6th-century messianic Samaritan leader

Julianus ben Sabar (also known as Julian or Julianus ben Sahir and Latinized as Iulianus Sabari filius) was a leader of the Samaritans, seen widely as being the Taheb who led a failed revolt against the Byzantine Empire during the early 6th century.

In 529 Julianus led a revolt against the Byzantine Empire ruled by Justinian I, because of legislation outlawing the Samaritan religion, according to Procopius, though Cyril of Scythopolis claimed it was because of tension with Christians.

Julianus declared himself King of Israel, taking Jeroboam as his model, and led a Samaritan army to ravage the cities of Scythopolis, Caesarea Maritima, Neapolis, Bethlehem, and Emmaus. By 530 he had succeeded in capturing virtually all of Samaria. The revolt was marked by large scale slaughter of Christians and destruction of Christian churches.

Justinian enlisted the help of the Ghassanids, and by 531 the rebellion had been put down. Julianus himself was beheaded according to Theophanes the Confessor. Tens of thousands of Samaritans were killed and enslaved and many were sold as slaves throughout the Middle East. Others were sold as far away as the Sasanian Empire, where their descendants would be included in the invasion of the Levant during the Byzantine–Sassanid War of 602–628 some eighty-five years later and shortly before the Muslim conquest of the Levant.

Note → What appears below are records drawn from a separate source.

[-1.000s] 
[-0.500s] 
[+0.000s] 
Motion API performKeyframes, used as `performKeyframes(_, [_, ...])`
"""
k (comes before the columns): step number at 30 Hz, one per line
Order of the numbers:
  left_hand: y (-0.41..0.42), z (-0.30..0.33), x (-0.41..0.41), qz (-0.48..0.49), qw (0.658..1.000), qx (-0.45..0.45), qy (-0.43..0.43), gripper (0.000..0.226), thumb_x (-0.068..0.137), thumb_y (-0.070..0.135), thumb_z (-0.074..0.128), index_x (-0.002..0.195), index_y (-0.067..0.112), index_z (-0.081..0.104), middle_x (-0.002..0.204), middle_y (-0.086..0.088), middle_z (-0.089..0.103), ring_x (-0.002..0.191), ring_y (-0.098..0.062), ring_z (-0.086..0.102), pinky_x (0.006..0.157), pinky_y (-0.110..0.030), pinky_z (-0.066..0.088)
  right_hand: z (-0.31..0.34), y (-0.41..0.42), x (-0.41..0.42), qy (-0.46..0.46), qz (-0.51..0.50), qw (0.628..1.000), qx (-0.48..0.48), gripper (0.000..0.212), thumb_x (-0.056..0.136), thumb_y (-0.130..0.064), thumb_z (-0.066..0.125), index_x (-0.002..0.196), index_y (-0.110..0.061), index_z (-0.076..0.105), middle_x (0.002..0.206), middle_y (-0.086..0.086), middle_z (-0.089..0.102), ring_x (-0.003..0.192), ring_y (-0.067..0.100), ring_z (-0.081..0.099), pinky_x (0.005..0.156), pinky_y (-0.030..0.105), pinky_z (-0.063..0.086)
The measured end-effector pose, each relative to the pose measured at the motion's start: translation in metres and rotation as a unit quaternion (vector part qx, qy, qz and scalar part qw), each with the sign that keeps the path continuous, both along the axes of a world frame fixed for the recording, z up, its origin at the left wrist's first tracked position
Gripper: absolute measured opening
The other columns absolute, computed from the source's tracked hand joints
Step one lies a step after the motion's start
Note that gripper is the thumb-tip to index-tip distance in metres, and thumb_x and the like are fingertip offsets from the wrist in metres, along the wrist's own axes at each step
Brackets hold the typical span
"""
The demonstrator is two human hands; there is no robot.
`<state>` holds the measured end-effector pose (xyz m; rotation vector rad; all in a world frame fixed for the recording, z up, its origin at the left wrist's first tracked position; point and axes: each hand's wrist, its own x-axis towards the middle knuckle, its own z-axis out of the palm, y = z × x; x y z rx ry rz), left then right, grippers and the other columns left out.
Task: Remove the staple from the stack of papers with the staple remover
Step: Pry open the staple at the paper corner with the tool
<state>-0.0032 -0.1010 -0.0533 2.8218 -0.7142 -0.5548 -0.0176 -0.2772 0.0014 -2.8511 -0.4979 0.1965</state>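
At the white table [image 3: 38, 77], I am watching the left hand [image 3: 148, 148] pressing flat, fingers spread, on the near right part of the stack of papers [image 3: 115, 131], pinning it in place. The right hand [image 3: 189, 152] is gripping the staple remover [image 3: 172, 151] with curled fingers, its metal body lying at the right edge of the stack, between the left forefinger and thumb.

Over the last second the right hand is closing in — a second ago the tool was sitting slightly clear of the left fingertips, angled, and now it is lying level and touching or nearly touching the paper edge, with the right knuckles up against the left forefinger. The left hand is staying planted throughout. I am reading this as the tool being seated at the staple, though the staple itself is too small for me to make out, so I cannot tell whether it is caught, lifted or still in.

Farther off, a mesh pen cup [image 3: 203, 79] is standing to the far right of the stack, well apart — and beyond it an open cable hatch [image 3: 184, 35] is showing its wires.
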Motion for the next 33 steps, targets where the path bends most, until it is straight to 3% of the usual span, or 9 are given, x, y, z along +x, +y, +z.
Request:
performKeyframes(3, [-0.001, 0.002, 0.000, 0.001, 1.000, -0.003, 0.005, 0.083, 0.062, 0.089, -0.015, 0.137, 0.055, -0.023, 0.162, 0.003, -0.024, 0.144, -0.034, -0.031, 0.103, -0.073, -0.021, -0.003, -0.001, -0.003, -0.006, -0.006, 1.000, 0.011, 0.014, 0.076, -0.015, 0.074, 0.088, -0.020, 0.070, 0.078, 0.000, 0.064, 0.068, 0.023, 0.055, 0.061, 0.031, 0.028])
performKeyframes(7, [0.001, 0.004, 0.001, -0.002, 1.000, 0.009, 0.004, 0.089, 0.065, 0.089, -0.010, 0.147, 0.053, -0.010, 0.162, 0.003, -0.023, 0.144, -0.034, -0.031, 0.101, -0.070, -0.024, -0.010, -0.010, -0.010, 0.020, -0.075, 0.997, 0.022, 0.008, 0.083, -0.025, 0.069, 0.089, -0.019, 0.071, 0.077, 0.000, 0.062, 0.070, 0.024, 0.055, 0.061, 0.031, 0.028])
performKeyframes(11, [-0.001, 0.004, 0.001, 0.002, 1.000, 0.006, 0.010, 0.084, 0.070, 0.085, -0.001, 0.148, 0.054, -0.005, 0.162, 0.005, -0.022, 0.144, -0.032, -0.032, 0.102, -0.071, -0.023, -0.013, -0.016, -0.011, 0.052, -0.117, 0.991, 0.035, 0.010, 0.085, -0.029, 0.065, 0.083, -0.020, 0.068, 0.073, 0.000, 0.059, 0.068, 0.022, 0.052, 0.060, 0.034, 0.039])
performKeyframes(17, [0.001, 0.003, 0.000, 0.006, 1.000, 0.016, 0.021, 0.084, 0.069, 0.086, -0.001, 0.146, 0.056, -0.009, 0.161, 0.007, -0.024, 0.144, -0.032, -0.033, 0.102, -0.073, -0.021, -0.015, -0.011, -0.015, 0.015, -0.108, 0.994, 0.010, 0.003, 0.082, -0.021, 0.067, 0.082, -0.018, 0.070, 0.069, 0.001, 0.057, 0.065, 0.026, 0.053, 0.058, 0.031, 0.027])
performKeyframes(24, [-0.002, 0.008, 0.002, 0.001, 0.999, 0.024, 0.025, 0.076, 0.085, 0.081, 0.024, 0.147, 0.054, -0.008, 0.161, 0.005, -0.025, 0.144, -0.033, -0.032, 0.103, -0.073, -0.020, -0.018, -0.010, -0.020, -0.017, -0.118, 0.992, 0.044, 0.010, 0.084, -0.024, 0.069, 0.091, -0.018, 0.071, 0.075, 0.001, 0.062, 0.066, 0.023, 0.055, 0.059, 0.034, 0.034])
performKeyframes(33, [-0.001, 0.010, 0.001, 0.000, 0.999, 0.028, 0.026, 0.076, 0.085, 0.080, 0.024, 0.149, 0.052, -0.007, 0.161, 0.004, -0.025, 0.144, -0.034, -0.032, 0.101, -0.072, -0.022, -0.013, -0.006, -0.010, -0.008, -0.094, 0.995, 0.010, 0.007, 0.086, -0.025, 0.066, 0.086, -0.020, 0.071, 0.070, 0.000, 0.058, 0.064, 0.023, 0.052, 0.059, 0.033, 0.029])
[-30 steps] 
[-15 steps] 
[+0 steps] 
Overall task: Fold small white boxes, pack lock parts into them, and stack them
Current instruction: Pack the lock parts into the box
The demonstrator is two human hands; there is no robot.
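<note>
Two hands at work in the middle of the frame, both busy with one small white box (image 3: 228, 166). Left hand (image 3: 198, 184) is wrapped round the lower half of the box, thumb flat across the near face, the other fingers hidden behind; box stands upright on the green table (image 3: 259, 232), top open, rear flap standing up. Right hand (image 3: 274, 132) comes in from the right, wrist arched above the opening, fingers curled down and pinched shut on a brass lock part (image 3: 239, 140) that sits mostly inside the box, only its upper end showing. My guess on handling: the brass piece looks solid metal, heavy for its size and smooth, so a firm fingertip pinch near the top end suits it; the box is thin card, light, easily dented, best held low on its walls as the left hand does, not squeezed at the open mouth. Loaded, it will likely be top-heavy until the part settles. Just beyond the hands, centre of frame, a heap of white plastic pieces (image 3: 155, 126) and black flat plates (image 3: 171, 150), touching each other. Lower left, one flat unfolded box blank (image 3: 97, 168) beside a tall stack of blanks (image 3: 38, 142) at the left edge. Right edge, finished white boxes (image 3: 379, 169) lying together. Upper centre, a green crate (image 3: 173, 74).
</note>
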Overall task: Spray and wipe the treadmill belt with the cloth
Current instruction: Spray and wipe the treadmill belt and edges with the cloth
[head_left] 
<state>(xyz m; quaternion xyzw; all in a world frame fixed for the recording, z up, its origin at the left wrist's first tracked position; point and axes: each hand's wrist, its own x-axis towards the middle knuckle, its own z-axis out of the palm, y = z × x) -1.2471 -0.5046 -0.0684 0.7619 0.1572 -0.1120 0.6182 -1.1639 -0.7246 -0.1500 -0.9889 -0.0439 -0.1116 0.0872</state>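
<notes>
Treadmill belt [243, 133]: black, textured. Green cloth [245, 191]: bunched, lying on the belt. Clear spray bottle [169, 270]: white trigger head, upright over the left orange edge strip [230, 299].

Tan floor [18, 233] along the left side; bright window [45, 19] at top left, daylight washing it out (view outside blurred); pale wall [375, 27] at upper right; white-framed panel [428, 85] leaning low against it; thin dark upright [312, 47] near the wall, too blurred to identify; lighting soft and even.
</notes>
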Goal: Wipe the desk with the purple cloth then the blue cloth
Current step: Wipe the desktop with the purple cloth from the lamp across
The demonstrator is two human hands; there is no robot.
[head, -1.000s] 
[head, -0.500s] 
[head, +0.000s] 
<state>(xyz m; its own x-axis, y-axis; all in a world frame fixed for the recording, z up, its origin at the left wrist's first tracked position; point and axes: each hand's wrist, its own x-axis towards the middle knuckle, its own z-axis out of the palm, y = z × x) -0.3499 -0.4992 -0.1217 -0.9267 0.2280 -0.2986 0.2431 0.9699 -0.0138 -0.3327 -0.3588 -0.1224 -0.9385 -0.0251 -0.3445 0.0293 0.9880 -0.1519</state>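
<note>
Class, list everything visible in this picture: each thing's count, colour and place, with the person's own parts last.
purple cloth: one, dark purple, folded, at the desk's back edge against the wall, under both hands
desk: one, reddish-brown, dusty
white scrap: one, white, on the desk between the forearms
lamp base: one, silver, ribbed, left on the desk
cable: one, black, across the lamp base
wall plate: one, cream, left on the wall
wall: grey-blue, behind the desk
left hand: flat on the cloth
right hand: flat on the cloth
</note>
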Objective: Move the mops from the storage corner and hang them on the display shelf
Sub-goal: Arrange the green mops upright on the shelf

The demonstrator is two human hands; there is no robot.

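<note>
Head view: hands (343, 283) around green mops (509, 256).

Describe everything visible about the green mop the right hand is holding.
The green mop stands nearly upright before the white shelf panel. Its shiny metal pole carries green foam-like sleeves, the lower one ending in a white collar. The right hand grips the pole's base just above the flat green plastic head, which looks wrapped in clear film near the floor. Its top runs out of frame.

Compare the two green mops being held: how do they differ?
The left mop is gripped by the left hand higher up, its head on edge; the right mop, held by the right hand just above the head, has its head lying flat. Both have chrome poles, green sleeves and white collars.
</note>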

Julianus' revolt has been compared to the Bar Kokhba revolt 400 years prior. Both revolts against foreign imperial occupation led by a Messiah/Taheb were initially successful, only to be later brutally suppressed. However, unlike the Jews, the Samaritan community never recovered from their ethnic cleansing, and were further reduced to a minority in Samaria after persecutions in the late Middle Ages by the Mamluk Sultanate under whose rule they became nearly extinct.